Psychosomatic, Lobotomy, Saw: Linked Array Queues, part 1: SPSC

When considering concurrent queues people often go for either:

An array backed queue (circular array/ring buffer etc.)
A linked list queue

The trade off in the Java world seems to be that array backed queues offer better throughput, but are always bounded and allocated upfront, and linked queues offer smaller footprint when empty, but worse throughput and higher overhead per element when full. Linked queues are also often unbounded.
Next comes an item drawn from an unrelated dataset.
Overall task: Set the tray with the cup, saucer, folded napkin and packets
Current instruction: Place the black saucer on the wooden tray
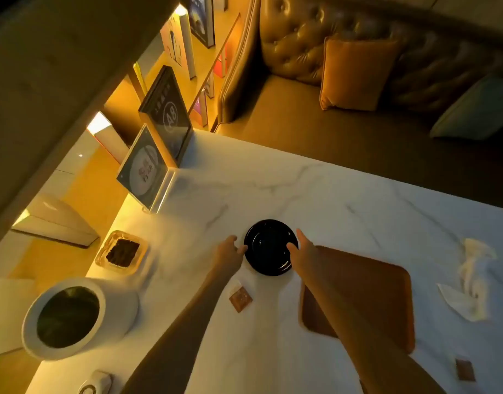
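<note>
Both forearms [187, 322] stretch out, left hand [229, 250] and right hand [301, 248] gripping the black saucer [270, 247] by opposite rims on the marble table [358, 209], wooden tray [372, 294] beneath the right wrist, one packet [240, 298] between the arms.

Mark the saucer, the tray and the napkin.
saucer [268, 249], head view, centre of the black dish.
tray [386, 288], head view, bare brown floor.
napkin [470, 280], head view, crumpled white middle.

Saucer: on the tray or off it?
Off. The saucer rests on the marble table just beyond the tray, not on its wood; left hand and right hand hold its rim.
</note>
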`<state>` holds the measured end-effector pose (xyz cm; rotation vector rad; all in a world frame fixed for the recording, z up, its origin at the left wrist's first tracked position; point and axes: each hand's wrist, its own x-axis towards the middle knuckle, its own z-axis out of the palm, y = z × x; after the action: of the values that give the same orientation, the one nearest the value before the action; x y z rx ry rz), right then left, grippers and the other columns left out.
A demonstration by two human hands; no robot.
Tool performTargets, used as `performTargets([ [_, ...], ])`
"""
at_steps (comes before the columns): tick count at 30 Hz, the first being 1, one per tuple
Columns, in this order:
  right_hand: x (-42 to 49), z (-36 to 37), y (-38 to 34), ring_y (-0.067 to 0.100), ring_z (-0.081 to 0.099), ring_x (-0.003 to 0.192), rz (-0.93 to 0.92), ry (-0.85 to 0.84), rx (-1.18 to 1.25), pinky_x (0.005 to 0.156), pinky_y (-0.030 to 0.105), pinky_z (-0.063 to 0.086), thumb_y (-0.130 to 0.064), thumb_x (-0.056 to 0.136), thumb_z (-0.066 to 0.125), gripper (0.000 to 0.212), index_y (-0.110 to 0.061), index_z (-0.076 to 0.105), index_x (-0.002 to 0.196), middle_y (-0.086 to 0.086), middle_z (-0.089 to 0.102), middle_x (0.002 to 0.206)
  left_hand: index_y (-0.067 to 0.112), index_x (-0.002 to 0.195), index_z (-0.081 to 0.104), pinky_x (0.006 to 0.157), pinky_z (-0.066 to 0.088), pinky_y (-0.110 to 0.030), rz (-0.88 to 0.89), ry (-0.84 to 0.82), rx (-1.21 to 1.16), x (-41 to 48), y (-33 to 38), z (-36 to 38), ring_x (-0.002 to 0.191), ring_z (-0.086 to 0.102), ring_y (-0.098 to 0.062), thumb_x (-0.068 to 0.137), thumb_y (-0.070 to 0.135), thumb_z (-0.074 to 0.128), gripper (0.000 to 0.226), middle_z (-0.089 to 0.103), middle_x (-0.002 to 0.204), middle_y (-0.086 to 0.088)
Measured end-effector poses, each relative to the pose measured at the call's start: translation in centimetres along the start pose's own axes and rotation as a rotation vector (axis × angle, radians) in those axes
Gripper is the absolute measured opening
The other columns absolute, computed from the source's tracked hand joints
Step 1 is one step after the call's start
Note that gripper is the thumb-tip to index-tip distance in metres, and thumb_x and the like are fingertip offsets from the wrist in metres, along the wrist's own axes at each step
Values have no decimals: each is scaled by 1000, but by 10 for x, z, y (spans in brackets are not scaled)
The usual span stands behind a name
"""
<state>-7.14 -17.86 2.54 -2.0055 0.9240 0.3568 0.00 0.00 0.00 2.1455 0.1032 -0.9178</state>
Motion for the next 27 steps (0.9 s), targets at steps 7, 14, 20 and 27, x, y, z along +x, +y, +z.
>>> performTargets([
  [7, 34, 24, 17, 32, 56, 115, -11, 240, -189, 93, 38, 48, -11, 97, 47, 40, -10, 50, 137, 17, 55, 131, 7, 99, 53, 65, 58, -42, -106, -10, -85, 27, -12, 34, 71, 67, -27, 98, 14, 48, 9, 63, 81, -12],
  [14, 47, 27, 30, 28, 65, 103, 71, 219, 15, 74, 25, 49, -4, 92, 50, 38, -15, 62, 127, 10, 70, 114, 11, 92, 56, 55, 39, -27, -93, 96, -80, 35, -22, 47, 66, 50, -13, 92, 13, 51, 5, 55, 75, -2],
  [20, 49, 8, 30, 24, 67, 97, 74, 96, 128, 80, 33, 56, -4, 88, 57, 36, -14, 65, 122, 7, 72, 108, 9, 94, 56, 60, 42, -31, -104, 97, -132, 28, -21, 47, 69, 52, -17, 96, 16, 49, 10, 58, 82, -8],
  [27, 19, -1, 22, 33, 64, 103, 21, -52, 268, 89, 45, 55, 10, 86, 53, 42, -4, 62, 124, 18, 68, 114, 3, 103, 56, 69, 52, -36, -92, 81, -97, -6, -19, 25, 74, 60, -21, 98, 12, 47, 13, 60, 85, -10],
])
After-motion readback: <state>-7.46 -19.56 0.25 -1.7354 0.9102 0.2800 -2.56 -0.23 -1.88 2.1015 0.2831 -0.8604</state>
In JCTools we have the above duality, but in later versions introduced a hybrid queue which attempts to offer a middle ground between the 2 extremes above. This hybrid is the linked array queue:

Queue is backed by one or more arrays of references.
As long as the queue can fit in a single array no further arrays are allocated.
When empty the queue can naturally shrink to a single backing array.

For the SPSC case this has already been done in C++ Fast Flow with their uSPSC queues. In Java there are no other implementations that I know of (please let me know if I missed anything).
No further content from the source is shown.